Still Hate Running? Here’s How To Make It More Enjoyable
Running: you either love it or hate it.
And for those who struggle to find it enjoyable, there is that dread that sets in when finding the motivation to get it done.
But it doesn’t have to feel forced when it comes to a relationship with the sport. Those who have given it a try and still hate running should know that there are ways to make it more enjoyable.
Chances are the runner has already tried the basics.
This includes following a run/walk plan to build endurance, getting new workout clothes and making a motivating playlist.
Some things take time. But follow these tips and the runner might just start to hate it less.
Take It Slow
Like any relationship, the runner should take things slow—espeically if they hate running. That is when it comes to pace.
For a long time, a running buddy would always declare how much she hated running. She showed up dreading it and complained when she knew we needed to get a long run in for that week of training.
She would take off as fast as she could and not stop until she met her daily mileage. Her approach was the sooner it’s over the better.
But soon something had changed.
She learned to enjoy the many benefits of running. This included being her stress reliever and building the stamina meant her body got used to the mileage.
She is really fast. But she learned over time that runs were much more enjoyable when she slowed things down slightly so it didn’t seem like a chore to push through to the end.
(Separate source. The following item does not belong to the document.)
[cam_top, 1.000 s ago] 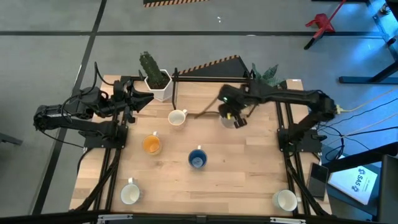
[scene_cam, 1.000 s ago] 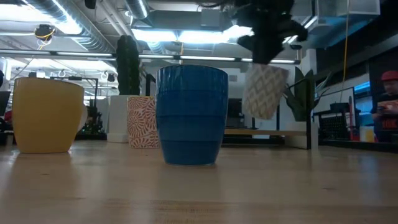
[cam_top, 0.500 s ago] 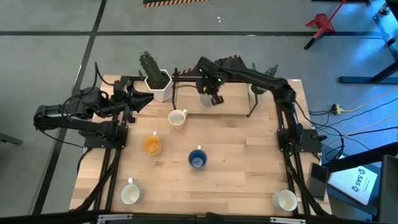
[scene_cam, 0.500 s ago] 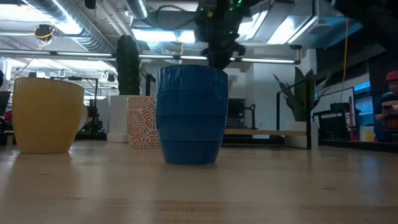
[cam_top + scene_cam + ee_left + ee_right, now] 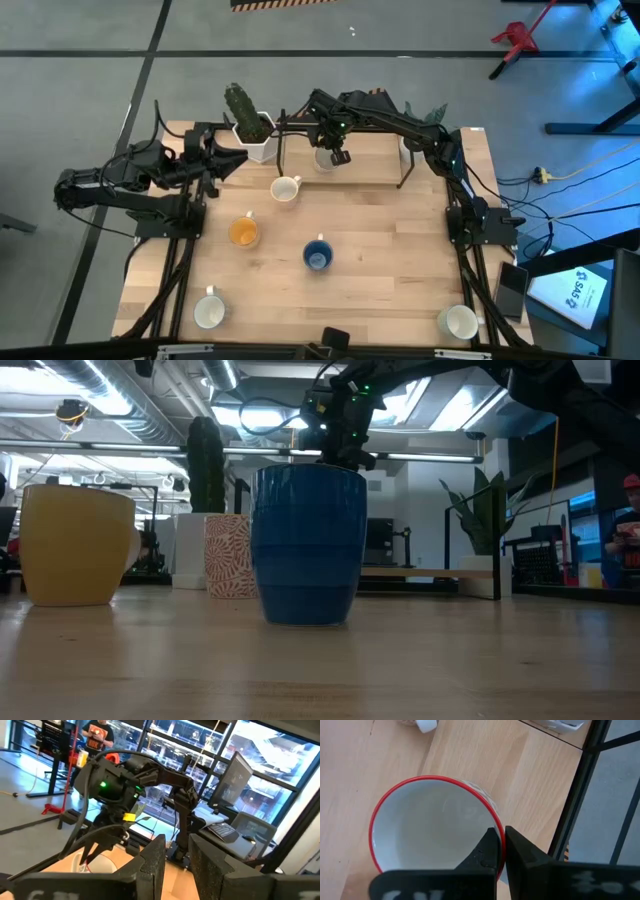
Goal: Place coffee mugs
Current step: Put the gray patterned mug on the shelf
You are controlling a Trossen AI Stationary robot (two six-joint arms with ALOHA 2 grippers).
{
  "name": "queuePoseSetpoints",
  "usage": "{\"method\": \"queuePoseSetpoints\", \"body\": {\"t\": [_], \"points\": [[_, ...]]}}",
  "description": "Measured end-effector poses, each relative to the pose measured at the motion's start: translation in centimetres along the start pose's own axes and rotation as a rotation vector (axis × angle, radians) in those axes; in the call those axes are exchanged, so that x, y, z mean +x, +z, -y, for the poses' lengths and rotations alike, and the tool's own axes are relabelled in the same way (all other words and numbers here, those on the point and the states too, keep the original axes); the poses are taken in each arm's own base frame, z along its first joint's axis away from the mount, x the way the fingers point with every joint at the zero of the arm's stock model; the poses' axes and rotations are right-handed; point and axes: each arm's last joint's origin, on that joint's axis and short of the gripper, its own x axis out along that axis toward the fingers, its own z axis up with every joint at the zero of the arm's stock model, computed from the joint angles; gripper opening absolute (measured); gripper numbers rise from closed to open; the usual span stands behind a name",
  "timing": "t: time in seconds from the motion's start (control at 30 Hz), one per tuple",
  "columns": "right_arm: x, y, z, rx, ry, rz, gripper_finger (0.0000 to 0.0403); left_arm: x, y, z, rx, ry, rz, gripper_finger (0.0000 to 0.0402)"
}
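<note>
My right gripper (image 5: pixel 499 851) has its two dark fingers pinched on the wall of a red-rimmed mug (image 5: pixel 427 827), one finger inside the smooth white bowl, one outside on the patterned face. In the high view that gripper (image 5: pixel 335 152) sits at the back of the table (image 5: pixel 390 260), near the black frame (image 5: pixel 405 170), with the mug (image 5: pixel 324 158) below it.

My left gripper (image 5: pixel 225 160) waits at the back left, beside the cactus pot (image 5: pixel 255 140); its flat black fingers (image 5: pixel 152 865) stand close, a narrow gap between them, holding nothing.

On the pale wood planks stand a round white mug (image 5: pixel 285 188), an orange mug (image 5: pixel 243 232), a glossy ribbed blue mug (image 5: pixel 318 255) and two cream mugs at the front corners (image 5: pixel 209 312) (image 5: pixel 459 322).
</note>
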Motion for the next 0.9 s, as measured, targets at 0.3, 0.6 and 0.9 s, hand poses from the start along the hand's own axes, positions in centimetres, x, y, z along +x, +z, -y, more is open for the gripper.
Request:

Take this lesson to slow down and smell the roses when it comes to running pace.
Train For A Race
It might sound silly to take on the pressure of training for a race when the person doesn’t even love to run. But doing so can actually lead to some form of liking to run.
That’s because the reward is just so great.
There is nothing like the feeling of crossing a finish line—especially for the first time.
Many runners get hooked from there on out.
Plus, training for a race means the runner needs to consistently get in those workouts. Running then becomes part of their weekly routine.
Exploring new locations is the best way to start loving and stop hating running.
Running the same loop at a park or around the neighborhood gets boring. But sightseeing during a run makes things fun and fresh.
A change in scenery might just be all a runner needs to not hate their run.
Use this as an opportunity to explore new places. Try hitting the trails instead, and the runner might just start to fall in love with nature so much that they feel like they can keep on running.
Make It A Game
Turn running into a game. Run fartleks, periods of regular pace followed by sprints to a specific landmark. This makes the miles speed on by.
Or opt to play “I spy” with oneself, trying to pick out things the runner never noticed before in the scenery.
Count how many steps are taken in a minute or run the length of a street and walk the length of the next in intervals.
Run With A Friend
Make running less about to workout and more about the socialization.
Running with a friend makes a run fly by when it’s filled with great conversation. So drag out a bestie for some after work chatting while exercising.
Talking so much means the runner is forced to slow down the pace a little, but are so distracted that the miles seem shorter.
Those who don’t have friends interested in running should look for a local running group.
Set A Goal With Rewards
Set a running goal like completing a certain amount of miles a week. Then reward oneself for sticking to the game plan and getting it done. This could be anything from one “cheat” treat to buying something desired.
Learn More About It
Pick up a running book for inspiration. Watch a running documentary or listen to a podcast.
Chances are these will further submerge the runner into their own journey. They will inspire the runner to get out there. And quotes or moments that stick out can be used when the motivation just isn’t there.
Practice Better Form
Many complain that running feels uncomfortable. The main cause of this is improper form,
Focusing on better form makes running feel more effortless. It allows the runner to do so more efficiently.
So stand tall, head up and back straight. Bend the arms 90-degrees against the waist with open palms. Don’t clench fists. Don’t overstride and try to land mid-foot.
It takes practice to get down proper running form, but focusing on this also makes a run go by faster.
Make The Run Your Own
To be honest, if a person continues to keep doing it then chances are they don’t really hate running.
The runner might hate waking up early to get it done. So if that is the case then run at night.
If the runner hates long miles, stick to the shorter distance. If they hate the pounding of the pavement, check out the trails.
The point is to make the run the runner’s own. This means finding is liked about the activity and focus on that. Make adjustments to fit the runner’s lifestyle and interests.
It might take time to make running more enjoyable, but those who hate running might often find that they secretly loved it all along.